Le Tribunal administratif de Montreuil a rejeté la requête de M. A... contestant l'arrêté du préfet de la Seine-Saint-Denis du 19 décembre 2024 lui refusant un titre de séjour et l'obligeant à quitter le territoire. Le requérant invoquait une application manifestement erronée de l'article L. 435-1 du code de l'entrée et du séjour des étrangers et du droit d'asile. Le tribunal a estimé que ce moyen n'était pas assorti des précisions suffisantes pour en apprécier le bien-fondé, faute d'éléments probants sur sa résidence, ses attaches familiales et son activité professionnelle. La requête a donc été rejetée sur le fondement de l'article R. 222-1 du code de justice administrative.
Texte intégral
Vu la procédure suivante :
Par une requête, enregistrée le 19 mai 2025, M. B... A... demande au tribunal d’annuler l’arrêté du 19 décembre 2024 par lequel le préfet de la Seine-Saint-Denis a refusé de lui délivrer un titre de séjour, l’a obligé à quitter le territoire français dans le délai de trente jours et a fixé le pays d’éloignement.
M. A... soutient que l’arrêté attaqué fait une application manifestement erronée de l’article L. 435-1 du code de l’entrée et du séjour des étrangers et du droit d’asile.

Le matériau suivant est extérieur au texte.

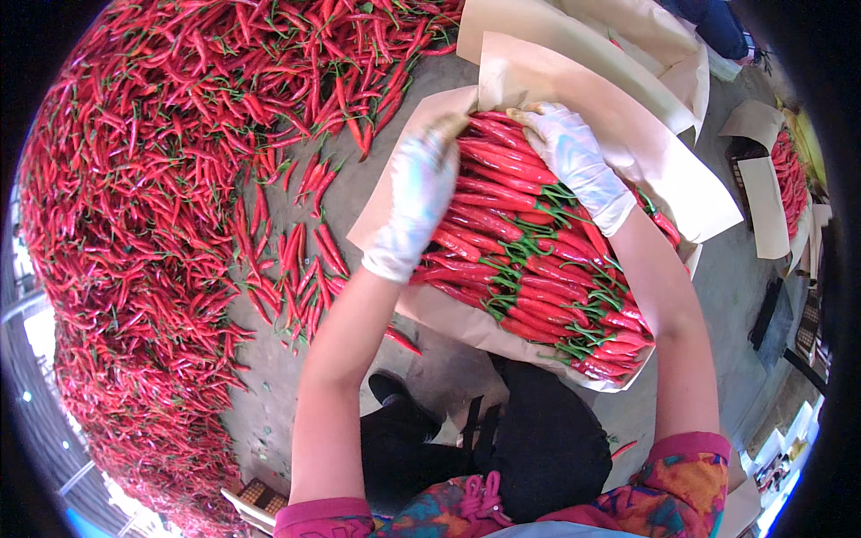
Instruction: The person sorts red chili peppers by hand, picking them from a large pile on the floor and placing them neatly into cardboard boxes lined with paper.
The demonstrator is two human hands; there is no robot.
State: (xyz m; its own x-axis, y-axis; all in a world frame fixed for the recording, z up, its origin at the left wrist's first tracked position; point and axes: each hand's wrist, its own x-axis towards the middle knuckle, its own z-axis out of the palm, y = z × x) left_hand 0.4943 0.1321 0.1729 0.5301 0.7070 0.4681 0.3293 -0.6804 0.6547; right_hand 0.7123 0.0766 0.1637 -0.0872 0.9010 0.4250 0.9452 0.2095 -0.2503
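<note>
Red chili peppers lie in neat overlapping rows in a box lined with brown paper, their green stems mostly pointing right. My left hand, in a thin whitish glove and somewhat blurred, is at the box's left side, by the pepper tips and the paper liner flap. At the far end of the rows, my right hand, gloved alike, rests with bent fingers on the uppermost peppers beside the raised far paper flap. Whether either hand grips anything is hidden by the fingers.
A huge heap of loose chili peppers covers the left side, with stray ones on the concrete floor. Another paper-lined container stands behind the box. Farther right is a filled box of peppers. My dark-clothed legs are below.
</note>
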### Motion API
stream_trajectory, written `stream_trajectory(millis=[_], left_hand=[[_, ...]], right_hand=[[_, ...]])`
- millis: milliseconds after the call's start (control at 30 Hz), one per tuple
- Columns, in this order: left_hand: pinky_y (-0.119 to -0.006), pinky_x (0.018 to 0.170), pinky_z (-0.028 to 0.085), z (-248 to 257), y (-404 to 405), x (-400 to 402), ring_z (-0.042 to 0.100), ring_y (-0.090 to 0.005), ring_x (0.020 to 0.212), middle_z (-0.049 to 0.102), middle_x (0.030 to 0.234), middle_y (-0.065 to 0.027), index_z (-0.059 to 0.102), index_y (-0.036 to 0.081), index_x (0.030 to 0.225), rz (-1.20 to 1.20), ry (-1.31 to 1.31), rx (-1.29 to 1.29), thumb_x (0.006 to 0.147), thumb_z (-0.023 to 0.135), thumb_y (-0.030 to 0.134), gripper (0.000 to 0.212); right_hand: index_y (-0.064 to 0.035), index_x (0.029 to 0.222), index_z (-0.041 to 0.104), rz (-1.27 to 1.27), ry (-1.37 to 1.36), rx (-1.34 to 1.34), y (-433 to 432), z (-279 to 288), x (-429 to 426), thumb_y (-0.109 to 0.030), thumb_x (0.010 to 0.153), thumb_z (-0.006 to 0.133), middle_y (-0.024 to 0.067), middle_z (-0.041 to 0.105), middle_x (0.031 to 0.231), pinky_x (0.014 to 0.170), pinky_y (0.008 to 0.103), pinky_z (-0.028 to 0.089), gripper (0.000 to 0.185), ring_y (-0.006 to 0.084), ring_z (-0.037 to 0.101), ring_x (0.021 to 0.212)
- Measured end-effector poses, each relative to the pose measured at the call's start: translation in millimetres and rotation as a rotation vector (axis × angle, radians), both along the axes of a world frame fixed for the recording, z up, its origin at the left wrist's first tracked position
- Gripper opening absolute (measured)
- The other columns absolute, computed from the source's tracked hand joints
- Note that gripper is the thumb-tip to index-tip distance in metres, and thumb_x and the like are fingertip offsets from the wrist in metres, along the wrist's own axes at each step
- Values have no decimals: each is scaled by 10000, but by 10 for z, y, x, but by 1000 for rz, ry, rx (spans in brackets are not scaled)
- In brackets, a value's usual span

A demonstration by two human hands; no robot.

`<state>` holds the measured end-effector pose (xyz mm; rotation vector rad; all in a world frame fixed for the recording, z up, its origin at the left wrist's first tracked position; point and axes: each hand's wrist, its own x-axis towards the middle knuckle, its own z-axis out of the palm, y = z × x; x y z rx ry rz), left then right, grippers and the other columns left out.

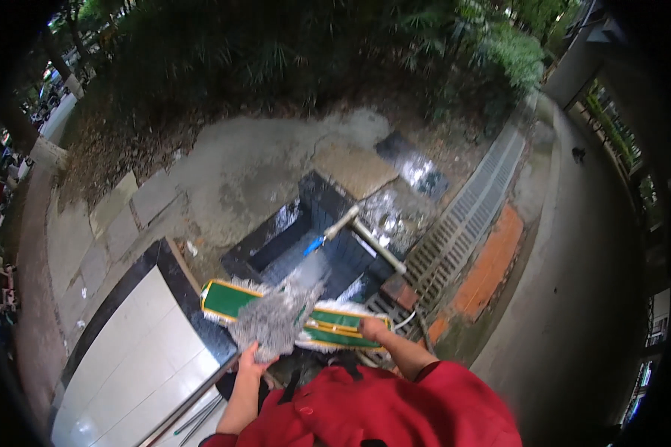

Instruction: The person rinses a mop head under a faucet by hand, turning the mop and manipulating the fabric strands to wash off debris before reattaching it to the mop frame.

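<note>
My left hand (251,362) grips the near end of a bunched mop pad with a grey string fringe (265,324). Its upper part hangs over the near side of a dark tiled basin (291,262). My right hand (373,328) is closed on the right end of a green mop pad (335,327) with yellow edging and white fringe. Another green section of mop pad (229,299) sticks out to the left from under the grey fringe; whether it is a separate pad cannot be told. Inside the basin, a blue-ended tap (313,246) sits on a pale pipe (377,243).
A metal drain grating (469,201) runs along the right, with a brick (400,293) at its near end. White-tiled counter with dark edging (140,357) stands at left. Wet concrete (246,151) and a flat board (355,167) lie beyond the basin, before dark shrubs (291,56).
</note>
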<state>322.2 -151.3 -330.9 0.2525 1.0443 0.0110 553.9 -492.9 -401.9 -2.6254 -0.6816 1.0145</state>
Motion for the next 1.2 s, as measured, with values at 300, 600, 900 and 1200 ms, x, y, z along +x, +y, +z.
stream_trajectory(millis=[300, 600, 900, 1200], left_hand=[[-632, 856, 425, -363, -202, -195, 512, -391, 1127, 513, 1266, -145, 410, 140, 1316, -75, -40, -26, 891, 567, 291, 477], [-620, 836, 431, -615, -80, -268, 507, -385, 1119, 514, 1265, -123, 423, 186, 1303, -112, -119, -131, 886, 577, 337, 470], [-609, 916, 388, -695, -12, -360, 517, -369, 1114, 548, 1233, -137, 493, 116, 1244, -207, -55, 1, 877, 559, 404, 471], [-676, 916, 323, -499, -142, -298, 464, -382, 1181, 511, 1293, -110, 436, 180, 1314, -160, 27, 88, 847, 632, 316, 524]], right_hand=[[5, 898, 662, 82, 77, -99, -141, 219, 21, -272, 748, 520, 226, 638, 967, 816, 429, 476, 346, 369, 612, 921], [-30, 891, 669, 349, 128, -13, 548, 655, -286, -308, 748, 527, 182, 661, 908, 752, 430, 484, 343, 341, 629, 858], [-48, 902, 614, 452, 486, 491, 1072, 1451, -689, -277, 766, 581, 114, 633, 791, 674, 380, 450, 269, 239, 592, 743], [-39, 913, 595, -183, 878, 645, 663, 1013, -552, -297, 847, 578, 38, 640, 761, 595, 310, 466, 266, 155, 571, 637]])
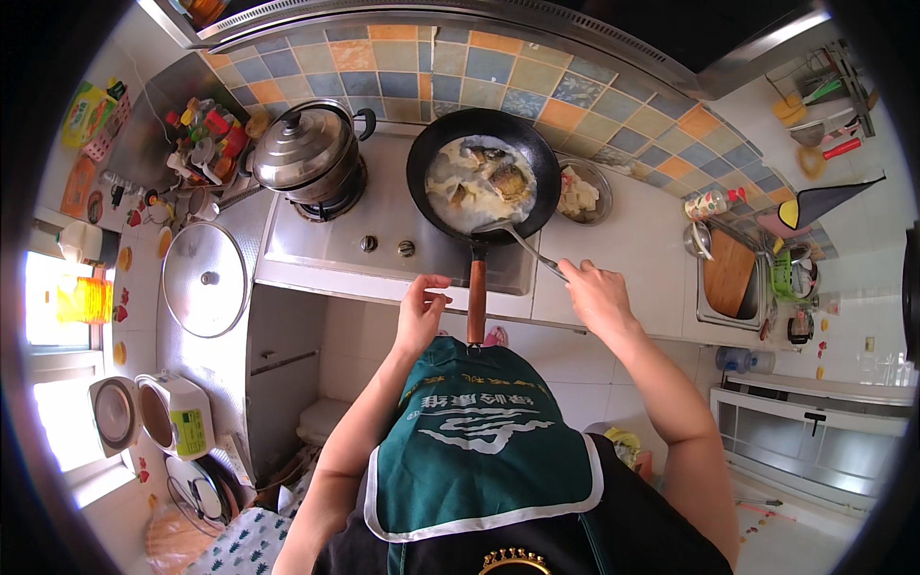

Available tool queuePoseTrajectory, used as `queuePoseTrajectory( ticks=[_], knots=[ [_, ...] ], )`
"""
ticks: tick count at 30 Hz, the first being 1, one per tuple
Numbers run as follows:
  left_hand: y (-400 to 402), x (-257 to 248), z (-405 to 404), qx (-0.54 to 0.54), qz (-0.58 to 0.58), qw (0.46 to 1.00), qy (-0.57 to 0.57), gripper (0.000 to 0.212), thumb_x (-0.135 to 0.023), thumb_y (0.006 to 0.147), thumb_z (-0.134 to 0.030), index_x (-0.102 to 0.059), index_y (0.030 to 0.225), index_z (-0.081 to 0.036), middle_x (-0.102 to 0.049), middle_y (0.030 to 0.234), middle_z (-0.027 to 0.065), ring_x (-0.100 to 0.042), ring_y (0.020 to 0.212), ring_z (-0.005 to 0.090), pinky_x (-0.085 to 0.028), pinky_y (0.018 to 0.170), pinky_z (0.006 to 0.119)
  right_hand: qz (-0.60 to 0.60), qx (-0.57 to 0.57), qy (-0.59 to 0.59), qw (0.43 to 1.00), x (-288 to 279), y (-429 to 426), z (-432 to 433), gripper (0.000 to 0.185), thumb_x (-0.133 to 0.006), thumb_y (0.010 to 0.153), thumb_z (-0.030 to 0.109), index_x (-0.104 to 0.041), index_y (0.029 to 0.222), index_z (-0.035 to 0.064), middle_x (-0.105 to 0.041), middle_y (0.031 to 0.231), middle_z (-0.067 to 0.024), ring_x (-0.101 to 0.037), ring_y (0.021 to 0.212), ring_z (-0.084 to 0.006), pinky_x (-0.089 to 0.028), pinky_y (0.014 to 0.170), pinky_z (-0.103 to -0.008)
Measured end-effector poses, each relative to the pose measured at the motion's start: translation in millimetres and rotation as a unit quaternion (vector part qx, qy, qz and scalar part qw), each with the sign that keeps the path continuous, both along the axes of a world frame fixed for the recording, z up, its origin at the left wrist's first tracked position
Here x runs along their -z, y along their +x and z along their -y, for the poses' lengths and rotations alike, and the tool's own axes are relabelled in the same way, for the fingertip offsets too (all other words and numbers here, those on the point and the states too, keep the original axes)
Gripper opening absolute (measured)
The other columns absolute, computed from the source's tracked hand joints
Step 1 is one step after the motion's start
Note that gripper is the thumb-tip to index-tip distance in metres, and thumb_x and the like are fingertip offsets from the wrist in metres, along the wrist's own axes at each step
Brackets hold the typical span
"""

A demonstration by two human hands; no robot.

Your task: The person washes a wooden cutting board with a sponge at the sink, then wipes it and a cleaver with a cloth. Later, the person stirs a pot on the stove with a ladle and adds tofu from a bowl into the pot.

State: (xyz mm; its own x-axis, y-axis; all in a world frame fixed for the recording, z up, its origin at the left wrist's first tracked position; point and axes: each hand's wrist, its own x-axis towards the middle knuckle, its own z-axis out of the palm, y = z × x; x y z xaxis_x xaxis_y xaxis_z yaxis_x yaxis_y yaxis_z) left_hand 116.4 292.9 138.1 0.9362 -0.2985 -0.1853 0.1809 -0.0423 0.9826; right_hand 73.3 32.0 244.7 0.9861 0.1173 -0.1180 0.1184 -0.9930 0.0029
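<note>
My right hand [598, 293] grips the handle of a metal spatula [530, 249]. The spatula's head rests at the near rim of a black wok [541, 162], partly in the liquid. Browned pieces of fish [509, 182] lie in a cloudy, pale broth inside the wok. Toward me points the wok's wooden handle [476, 298]. Just left of that handle is my left hand [422, 310], fingers slightly curled and apart, holding nothing. A glass bowl of white tofu chunks [578, 194] stands on the counter right of the wok.
A lidded steel pot [309, 154] sits on the left burner. Further left are a glass lid [205, 279], condiment bottles [215, 136] and an open rice cooker [176, 413]. At the right, a wooden cutting board [727, 269] lies over the sink. The range hood [460, 14] overhangs the stove [330, 248].
</note>
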Motion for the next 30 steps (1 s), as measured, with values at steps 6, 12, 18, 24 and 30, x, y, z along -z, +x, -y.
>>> queuePoseTrajectory(
  ticks=[6, 12, 18, 24, 30],
  knots=[
    [2, 15, -7, -0.013, -0.019, 1.0, -0.006, 0.022, -0.044, 0.079, 0.006, -0.05, 0.1, -0.001, -0.055, 0.096, 0.007, -0.059, 0.08, 0.0151, -0.046, 0.07, 0.025, 0.006, 0.031, 0.037, 0.999, 25, 12, -23, 0.028, -0.051, 0.072, 0.002, -0.049, 0.1, 0.0089, -0.054, 0.073, -0.0143, -0.06, 0.059, -0.0307, -0.047, 0.052, -0.0383],
    [10, 43, -19, -0.036, -0.067, 0.997, 0.001, 0.021, -0.044, 0.08, 0.004, -0.051, 0.099, -0.003, -0.055, 0.095, 0.006, -0.059, 0.08, 0.0147, -0.046, 0.069, 0.024, 0.018, 0.078, 0.103, 0.991, 45, 35, -42, 0.021, -0.054, 0.079, 0.011, -0.043, 0.096, 0.0079, -0.053, 0.074, -0.0157, -0.057, 0.064, -0.0356, -0.046, 0.055, -0.0443],
    [28, 56, -9, -0.042, -0.096, 0.994, 0.018, 0.017, -0.043, 0.083, -0.002, -0.052, 0.097, -0.004, -0.056, 0.091, 0.0051, -0.059, 0.078, 0.0142, -0.046, 0.066, 0.025, 0.073, 0.089, 0.179, 0.977, 68, 64, -50, 0.018, -0.052, 0.08, 0.011, -0.041, 0.094, 0.0075, -0.056, 0.074, -0.0154, -0.057, 0.065, -0.036, -0.046, 0.055, -0.0444],
    [58, 79, -7, -0.097, -0.182, 0.979, 0.01, 0.014, -0.043, 0.085, -0.009, -0.053, 0.094, -0.006, -0.057, 0.086, 0.0045, -0.058, 0.071, 0.014, -0.046, 0.063, 0.025, 0.057, 0.167, 0.294, 0.939, 51, 67, -59, 0.016, -0.053, 0.082, 0.014, -0.042, 0.093, 0.0107, -0.059, 0.072, -0.014, -0.056, 0.067, -0.0367, -0.043, 0.056, -0.045],
    [93, 111, -10, -0.207, -0.307, 0.929, 0.005, 0.021, -0.049, 0.083, -0.023, -0.054, 0.088, -0.003, -0.058, 0.079, 0.0045, -0.054, 0.059, 0.0135, -0.048, 0.052, 0.025, 0.072, 0.213, 0.421, 0.879, 40, 45, -49, 0.017, -0.054, 0.085, 0.016, -0.044, 0.097, 0.0094, -0.058, 0.067, -0.0122, -0.057, 0.06, -0.0301, -0.042, 0.053, -0.034]
  ],
)
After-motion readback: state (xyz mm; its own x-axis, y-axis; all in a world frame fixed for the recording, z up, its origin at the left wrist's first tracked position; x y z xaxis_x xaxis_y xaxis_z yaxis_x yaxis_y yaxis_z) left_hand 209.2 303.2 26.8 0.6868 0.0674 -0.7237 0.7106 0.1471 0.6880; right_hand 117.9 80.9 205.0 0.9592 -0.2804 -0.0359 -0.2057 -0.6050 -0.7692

Vu les autres pièces du dossier.
Vu :
- le code de l’entrée et du séjour des étrangers et du droit d’asile,
- le code de justice administrative.
Considérant ce qui suit :
Aux termes de l'article R. 222-1 du code de justice administrative : « (…) les présidents de formation de jugement des tribunaux (…) peuvent, par ordonnance : (…) 7° Rejeter, après l'expiration du délai de recours ou, lorsqu'un mémoire complémentaire a été annoncé, après la production de ce mémoire, les requêtes ne comportant que des moyens de légalité externe manifestement infondés, des moyens irrecevables, des moyens inopérants ou des moyens qui ne sont assortis que de faits manifestement insusceptibles de venir à leur soutien ou ne sont manifestement pas assortis des précisions permettant d'en apprécier le bien-fondé. ».
En se bornant à faire valoir, sans autre précision, qu’il réside en France depuis 2018, que des cousins sont présentes en Ile-de-France et qu’il exerce la profession d’ouvrier, alors au demeurant qu’il ne produit, au soutien de ses affirmations, que trois bulletins de salaire portant sur l’emploi de plongeur, M. A... n’assortit pas le moyen tiré de l’application manifestement erronée de l’article L. 435-1 du code de l’entrée et du séjour des étrangers et du droit d’asile des précisions permettant d’en apprécier le bien-fondé.
Il résulte de ce qui précède qu’il y a lieu de rejeter la requête de M. A....
O R D O N N E :
Article 1er : La requête de M. A... est rejetée.
Article 2 : La présente ordonnance sera notifiée à M. B... A... et au préfet de la Seine-Saint-Denis.
Fait à Montreuil, le 15 janvier 2026.
Le président de la 1ère chambre,
A. Marchand
La République mande et ordonne au préfet de la Seine-Saint-Denis en ce qui le concerne ou à tous commissaires de justice à ce requis en ce qui concerne les voies de droit commun contre les parties privées, de pourvoir à l’exécution de la présente décision.